In the spring of 2010, the Supreme Court upheld the civil commitment of sex offenders if it was determined by some ‘Star Chamber’ that they were a ‘danger to society’. This means that citizens who had served time for their crimes could be picked up at the prison gate and held in custody indefinitely, without judge or jury. Almost 98% of the prisoners in Federal Prison got cheated out of their Constitutional right to be tried by a jury of their peers, but take away the judges too and we’ll find ourselves living in the Soviet Union: a ‘danger to society’ can be broadly defined in a lot of ways, none of them good.
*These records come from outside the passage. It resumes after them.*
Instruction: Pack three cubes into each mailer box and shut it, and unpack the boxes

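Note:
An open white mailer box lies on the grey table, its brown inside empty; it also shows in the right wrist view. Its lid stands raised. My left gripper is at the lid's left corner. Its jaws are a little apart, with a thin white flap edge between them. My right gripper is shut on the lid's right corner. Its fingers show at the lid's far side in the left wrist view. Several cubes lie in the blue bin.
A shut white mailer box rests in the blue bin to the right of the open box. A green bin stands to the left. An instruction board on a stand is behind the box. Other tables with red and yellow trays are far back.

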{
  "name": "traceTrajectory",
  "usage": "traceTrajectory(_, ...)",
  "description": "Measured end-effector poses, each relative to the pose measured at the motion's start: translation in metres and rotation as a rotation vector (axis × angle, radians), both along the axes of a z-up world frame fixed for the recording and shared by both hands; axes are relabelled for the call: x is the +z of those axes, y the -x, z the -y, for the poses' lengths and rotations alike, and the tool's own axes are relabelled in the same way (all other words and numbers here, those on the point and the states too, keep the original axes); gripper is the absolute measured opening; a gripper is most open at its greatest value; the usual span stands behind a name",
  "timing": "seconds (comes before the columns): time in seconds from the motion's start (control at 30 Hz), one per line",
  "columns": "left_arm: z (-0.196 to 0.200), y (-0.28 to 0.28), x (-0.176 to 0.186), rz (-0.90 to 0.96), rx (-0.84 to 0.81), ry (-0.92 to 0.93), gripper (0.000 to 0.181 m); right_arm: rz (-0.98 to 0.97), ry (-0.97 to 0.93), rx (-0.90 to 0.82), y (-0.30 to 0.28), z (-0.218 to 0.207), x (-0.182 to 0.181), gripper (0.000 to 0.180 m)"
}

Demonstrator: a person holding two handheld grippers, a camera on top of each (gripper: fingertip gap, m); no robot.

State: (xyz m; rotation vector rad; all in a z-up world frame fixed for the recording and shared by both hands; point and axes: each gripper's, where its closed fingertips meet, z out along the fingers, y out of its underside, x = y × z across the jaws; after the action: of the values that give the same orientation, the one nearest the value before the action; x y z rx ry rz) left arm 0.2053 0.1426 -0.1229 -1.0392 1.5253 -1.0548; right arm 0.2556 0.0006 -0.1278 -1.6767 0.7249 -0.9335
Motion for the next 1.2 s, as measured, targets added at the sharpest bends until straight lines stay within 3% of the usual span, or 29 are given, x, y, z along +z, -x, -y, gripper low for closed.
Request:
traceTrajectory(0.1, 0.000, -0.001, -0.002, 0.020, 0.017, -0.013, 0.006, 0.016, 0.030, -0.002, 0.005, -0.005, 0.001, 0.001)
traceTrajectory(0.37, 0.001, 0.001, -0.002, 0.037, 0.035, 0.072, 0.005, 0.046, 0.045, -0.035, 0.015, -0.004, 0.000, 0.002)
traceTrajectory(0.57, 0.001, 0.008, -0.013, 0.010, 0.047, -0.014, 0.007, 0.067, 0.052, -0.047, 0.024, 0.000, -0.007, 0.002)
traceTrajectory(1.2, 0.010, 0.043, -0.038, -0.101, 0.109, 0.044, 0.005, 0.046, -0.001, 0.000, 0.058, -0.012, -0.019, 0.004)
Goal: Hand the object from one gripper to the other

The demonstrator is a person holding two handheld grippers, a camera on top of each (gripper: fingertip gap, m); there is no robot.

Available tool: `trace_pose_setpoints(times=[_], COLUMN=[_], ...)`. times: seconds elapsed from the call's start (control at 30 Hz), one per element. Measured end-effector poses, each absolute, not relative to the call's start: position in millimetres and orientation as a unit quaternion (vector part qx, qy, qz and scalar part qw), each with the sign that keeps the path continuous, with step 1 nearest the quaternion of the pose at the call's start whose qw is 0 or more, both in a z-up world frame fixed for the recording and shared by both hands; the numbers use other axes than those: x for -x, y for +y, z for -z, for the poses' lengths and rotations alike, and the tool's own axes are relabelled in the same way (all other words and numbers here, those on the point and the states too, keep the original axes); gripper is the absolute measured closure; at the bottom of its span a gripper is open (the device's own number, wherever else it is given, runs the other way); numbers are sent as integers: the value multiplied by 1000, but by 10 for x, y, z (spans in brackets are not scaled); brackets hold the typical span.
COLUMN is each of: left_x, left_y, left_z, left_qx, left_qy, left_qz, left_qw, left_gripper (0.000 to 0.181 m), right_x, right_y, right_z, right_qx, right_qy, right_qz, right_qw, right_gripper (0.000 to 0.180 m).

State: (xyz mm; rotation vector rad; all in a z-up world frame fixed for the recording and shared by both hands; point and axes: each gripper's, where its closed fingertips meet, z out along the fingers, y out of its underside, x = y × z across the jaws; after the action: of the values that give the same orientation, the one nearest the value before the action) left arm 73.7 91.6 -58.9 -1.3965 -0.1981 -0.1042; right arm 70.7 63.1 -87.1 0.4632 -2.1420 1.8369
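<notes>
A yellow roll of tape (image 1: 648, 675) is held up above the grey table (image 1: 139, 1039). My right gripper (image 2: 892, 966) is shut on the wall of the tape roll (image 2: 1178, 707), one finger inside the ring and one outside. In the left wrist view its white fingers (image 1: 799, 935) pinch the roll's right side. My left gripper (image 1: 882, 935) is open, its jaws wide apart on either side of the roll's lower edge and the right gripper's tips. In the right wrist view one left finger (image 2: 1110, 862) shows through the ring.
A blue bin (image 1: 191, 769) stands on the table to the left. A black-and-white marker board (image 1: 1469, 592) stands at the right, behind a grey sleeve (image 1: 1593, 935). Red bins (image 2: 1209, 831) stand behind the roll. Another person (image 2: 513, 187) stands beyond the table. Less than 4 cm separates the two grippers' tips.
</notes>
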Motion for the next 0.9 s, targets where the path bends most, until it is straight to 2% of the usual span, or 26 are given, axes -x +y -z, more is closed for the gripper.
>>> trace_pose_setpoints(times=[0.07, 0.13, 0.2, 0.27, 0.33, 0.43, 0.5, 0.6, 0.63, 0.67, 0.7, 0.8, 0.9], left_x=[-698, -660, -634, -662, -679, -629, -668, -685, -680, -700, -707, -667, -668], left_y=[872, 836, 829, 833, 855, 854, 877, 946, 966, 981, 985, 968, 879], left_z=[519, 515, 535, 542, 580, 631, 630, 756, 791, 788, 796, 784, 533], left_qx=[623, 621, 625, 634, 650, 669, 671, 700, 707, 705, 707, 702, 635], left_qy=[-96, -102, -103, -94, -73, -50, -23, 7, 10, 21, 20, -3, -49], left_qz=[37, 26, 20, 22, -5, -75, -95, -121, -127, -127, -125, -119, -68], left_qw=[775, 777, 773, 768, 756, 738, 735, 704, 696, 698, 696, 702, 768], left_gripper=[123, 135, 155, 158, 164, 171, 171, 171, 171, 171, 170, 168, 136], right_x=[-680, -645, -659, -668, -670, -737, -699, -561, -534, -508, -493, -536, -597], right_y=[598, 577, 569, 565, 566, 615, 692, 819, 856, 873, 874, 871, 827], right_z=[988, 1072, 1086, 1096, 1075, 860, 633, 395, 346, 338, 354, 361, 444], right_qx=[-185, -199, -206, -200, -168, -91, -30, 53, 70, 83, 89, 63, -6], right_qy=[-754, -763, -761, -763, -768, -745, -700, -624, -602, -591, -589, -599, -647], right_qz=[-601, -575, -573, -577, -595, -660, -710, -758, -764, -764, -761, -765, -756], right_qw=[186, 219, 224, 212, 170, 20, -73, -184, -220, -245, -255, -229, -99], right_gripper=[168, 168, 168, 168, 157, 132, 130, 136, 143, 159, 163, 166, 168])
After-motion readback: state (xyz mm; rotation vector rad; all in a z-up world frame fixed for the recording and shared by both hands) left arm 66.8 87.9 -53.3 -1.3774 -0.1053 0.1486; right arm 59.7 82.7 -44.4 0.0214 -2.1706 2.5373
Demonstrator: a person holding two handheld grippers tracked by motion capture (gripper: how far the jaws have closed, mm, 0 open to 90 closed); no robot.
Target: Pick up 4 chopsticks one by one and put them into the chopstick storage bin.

It is almost already too late. Our kids worship at the Alter of technology and can’t remember any other way. We claim we’ve made these sacrifices to keep our kids safe, dirt-poor but safe. But have we?

Data mining is the collection of every bit of data we leave behind us as we go about our daily lives: our every keystroke, transaction, phone conversation, GPS coordinate, etc. Already the NSA collects all this data. The only thing that keeps them from maximizing the effectiveness of its collection is raw computing power, a process that grows exponentially. A great way to sniff out terrorists and keep us safe, you say?

It can keep us safe, not only from the terrorists, but from the arsonists, too. How, you say? Imagine this near future scenario: All of us will have a pic or two of something burning down on our hard drives. But a certain few of us are going to have a LOT of pictures of things burning down. They also ordered Backdraft and other ‘fire’ movies from Netflix. And they sure do buy a lot of charcoal lighter fluid for someone living in a hi-rise.

It sounds like a good idea until Homeland Security knocks on your door and drags away your 13-year-old son to protect us from the danger he represents to society. Far fetched? We’re already there.

Data mining also makes the ‘War on Drugs’ winnable for the first time. Check the GPS coordinates and they drag away your fifteen-year-old for toking up behind the school bleachers one lunch period too many. And as for morals, are you aware of how many Friday nights last month your daughter spent in a backseat over on Lovers Lane? Can’t have that in our town.

It has been said that character is built by what we do when we are alone. In a future where we are never, ever alone, will we ever truly know who we are? Will our lives be defined by the constant struggle to see how much we can “get away with”? Will we be forced to lock our true selves away inside while presenting a nice bland face to the world around us? Will we lie awake at night, awaiting the dreaded 3am knock by the minions from the Department of Homeland Security? The DeHoSe? (It rhymes with Gestapo and has a certain familiar leather trenchcoat kind of ring to it, don’t it now?) Been there. Done that. Don’t we ever learn?